El pintor y su esposa Clotilde combinaron la fama y las obligaciones familiares con una relación de pareja formidable, de la que es testimonio su correspondencia.
Joaquín Sorolla (1863-1923) es uno de los pintores más afamados de la historia del arte de España. Sin embargo, está muy lejos de identificarse con el tópico del artista bohemio, que malvive entre tabernas y buhardillas. En cuanto a la relación con las mujeres, su corazón fue de una sola en toda su vida: Clotilde.
Conocemos a Clotilde por los cuadros que el mismo artista pinta: en casa, jugando con los niños, en la cama después de dar a luz a su hijo Joaquín, pero también en el ambiente social, en la Granja de San Ildefonso, en la playa de Biarritz o en la Malvarrosa, cerca de su casa. La suya es verdaderamente una historia de amor que no superan las novelas románticas.
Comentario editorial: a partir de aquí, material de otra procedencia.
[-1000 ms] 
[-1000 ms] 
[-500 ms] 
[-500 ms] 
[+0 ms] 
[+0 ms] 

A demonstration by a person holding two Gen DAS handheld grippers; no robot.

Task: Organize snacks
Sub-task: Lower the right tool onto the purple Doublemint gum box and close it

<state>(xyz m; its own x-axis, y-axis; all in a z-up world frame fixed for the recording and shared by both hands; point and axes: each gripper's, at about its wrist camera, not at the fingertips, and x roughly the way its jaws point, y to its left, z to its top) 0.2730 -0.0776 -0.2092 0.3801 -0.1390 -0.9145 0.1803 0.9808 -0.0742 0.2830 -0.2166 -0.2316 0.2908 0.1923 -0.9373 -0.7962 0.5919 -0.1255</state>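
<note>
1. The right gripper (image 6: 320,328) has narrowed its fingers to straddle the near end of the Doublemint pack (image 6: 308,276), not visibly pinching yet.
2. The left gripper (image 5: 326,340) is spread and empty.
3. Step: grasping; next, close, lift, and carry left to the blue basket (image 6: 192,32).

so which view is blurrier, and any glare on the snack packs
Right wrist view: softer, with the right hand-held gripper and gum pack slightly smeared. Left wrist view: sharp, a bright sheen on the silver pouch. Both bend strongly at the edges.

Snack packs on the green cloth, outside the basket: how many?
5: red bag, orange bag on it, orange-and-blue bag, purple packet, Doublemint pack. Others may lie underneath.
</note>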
Sorolla y Clotilde se conocieron siendo niños. Más tarde, él acudiría al estudio del fotógrafo Antonio García Peris, padre de Clotilde, para aprender el oficio de iluminador. La relación se consolida y se casan en 1888.
Musa, modelo y esposa
Clotilde es inteligente y elegante. Sin ser especialmente bella, para Sorolla es la musa, la modelo, la esposa, amiga, confidente y amante. No hay ojos para otra en toda su vida. Viven en Valencia y posteriormente en Madrid, él tiene que viajar mucho… su producción es ingente, pero su referencia es siempre su esposa.
Tienen 3 hijos: María, Joaquín y Elena. Clotilde no deja el cuidado de los pequeños a otras personas, como sería lo habitual en familias de su posición económica. Además, ella se encarga de elaborar la lista de obras que van a cada exposición en el extranjero. A la muerte del artista, se encargará de donar su casa al Estado para convertirla en el maravilloso Museo Sorolla que hoy puede visitarse en Madrid.